The council on Tuesday voted to award the $882,000 contract to design the facility to Koning Eizenberg Architecture.
The decision came the same day the PNA sent council members a letter urging them to select an alternate site for the library, arguing a better location would be next to the planned Expo Light Rail maintenance facility to be built on Exposition Boulevard at Stewart Street.
A proposed “buffer zone” next to the rail facility is a preferable site, the PNA board argued in the letter, both because it would preserve the open space at Virginia Avenue Park that would be lost to the library and because proximity to the planned Bergamot Station rail stop could benefit the project.

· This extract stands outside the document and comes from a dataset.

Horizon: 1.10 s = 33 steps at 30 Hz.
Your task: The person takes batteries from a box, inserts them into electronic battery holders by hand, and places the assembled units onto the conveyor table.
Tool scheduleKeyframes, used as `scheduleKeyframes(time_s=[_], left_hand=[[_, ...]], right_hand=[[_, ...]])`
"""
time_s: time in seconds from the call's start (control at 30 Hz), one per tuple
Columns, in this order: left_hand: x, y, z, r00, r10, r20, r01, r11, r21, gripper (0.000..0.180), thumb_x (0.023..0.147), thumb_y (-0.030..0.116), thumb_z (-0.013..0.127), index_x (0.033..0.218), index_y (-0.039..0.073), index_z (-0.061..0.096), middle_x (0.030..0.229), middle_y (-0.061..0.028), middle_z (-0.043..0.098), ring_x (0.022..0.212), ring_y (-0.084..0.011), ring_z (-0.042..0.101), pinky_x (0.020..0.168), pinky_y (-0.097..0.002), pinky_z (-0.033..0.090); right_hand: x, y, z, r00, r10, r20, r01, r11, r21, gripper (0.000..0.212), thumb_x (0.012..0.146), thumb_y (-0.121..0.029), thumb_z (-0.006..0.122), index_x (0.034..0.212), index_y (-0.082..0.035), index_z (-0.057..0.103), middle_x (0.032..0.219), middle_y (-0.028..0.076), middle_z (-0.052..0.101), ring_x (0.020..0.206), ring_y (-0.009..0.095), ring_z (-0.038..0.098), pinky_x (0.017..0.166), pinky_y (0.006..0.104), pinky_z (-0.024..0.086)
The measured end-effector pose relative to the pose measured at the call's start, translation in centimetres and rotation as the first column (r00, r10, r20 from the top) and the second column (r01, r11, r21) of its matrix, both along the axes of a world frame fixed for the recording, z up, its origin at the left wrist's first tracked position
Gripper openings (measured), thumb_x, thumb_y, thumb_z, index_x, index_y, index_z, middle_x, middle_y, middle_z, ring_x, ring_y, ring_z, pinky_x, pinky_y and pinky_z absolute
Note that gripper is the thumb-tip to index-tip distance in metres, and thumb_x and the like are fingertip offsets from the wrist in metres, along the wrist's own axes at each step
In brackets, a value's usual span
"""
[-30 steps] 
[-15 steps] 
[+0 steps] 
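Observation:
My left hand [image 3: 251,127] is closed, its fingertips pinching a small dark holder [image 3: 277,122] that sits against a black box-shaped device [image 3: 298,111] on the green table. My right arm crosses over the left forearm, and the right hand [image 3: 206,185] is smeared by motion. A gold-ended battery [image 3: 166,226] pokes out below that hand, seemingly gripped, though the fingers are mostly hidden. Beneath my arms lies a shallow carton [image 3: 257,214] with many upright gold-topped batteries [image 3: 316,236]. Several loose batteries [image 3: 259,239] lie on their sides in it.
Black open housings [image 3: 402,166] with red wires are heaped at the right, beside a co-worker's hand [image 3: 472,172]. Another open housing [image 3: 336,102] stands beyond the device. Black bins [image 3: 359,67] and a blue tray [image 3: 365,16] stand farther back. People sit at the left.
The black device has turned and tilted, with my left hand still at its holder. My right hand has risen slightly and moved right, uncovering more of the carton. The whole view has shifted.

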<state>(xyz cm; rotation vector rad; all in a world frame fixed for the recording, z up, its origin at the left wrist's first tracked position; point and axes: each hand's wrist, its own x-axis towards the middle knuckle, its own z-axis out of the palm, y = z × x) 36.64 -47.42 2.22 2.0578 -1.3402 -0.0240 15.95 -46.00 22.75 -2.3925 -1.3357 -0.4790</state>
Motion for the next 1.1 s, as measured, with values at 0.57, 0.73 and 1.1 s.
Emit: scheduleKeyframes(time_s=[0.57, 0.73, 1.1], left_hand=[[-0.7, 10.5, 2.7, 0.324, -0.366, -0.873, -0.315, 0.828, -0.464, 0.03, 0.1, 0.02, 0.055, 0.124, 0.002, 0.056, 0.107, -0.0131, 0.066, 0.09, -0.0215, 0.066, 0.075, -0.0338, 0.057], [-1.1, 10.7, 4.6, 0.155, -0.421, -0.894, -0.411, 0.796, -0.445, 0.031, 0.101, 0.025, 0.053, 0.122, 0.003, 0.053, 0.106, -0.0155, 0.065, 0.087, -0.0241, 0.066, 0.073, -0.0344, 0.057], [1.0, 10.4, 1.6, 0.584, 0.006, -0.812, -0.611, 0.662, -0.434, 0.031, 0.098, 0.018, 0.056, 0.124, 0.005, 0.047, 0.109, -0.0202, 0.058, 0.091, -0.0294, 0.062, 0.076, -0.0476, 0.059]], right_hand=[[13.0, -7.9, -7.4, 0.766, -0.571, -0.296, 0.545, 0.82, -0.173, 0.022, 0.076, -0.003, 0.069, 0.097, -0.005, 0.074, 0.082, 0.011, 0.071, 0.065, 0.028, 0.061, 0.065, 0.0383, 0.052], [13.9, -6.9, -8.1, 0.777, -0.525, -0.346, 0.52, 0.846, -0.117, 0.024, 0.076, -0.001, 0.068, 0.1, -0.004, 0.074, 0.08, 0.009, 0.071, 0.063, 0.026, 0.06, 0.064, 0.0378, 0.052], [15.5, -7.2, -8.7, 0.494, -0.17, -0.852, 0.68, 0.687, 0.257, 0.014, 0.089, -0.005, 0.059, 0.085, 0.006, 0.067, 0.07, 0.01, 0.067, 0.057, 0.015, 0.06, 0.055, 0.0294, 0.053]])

Council members, though, indicated the buffer zone was not a viable site for the library before unanimously voting to approve moving ahead.
Councilwoman Gleam Davis said there were several problems with the PNA’s pitch. The buffer zone, which is intended to separate residents from a noisy industrial yard, is hardly an ideal spot for the library, she said, and probably wouldn’t serve the purpose of protecting nearby residents from the rail yard’s negative impacts.
There’s also the question of timing.
“The buffer zone isn’t even a done deal yet,” Davis said. “We don’t have control of that land [and] we’re not likely to have control of that land for a long time.”
That’s a significant problem, she said, because City Hall has a tight deadline to sell bonds to fund the library’s construction. In order to sell the bonds, plans for the library need to progress, she said.
Maria Loya, a past co-chair of the PNA, said she backed the buffer zone proposal but in any case is pleased a library is being planned in her neighborhood.
“We feel like we want to be able to preserve what we have at Virginia Avenue Park and not have it be disturbed,” she said, but added: “We’re happy because ultimately this has been a victory for our community and this is something our neighborhood has been advocating for many years.”
Hank Koning, a principal in the architecture firm that will design the library and chairman of the Planning Commission, called the library an exciting project for the Pico Neighborhood.
“We’re going to do our best to make sure we maintain as much park space as possible,” he said. “Having designed the park … we don’t want to undo that.”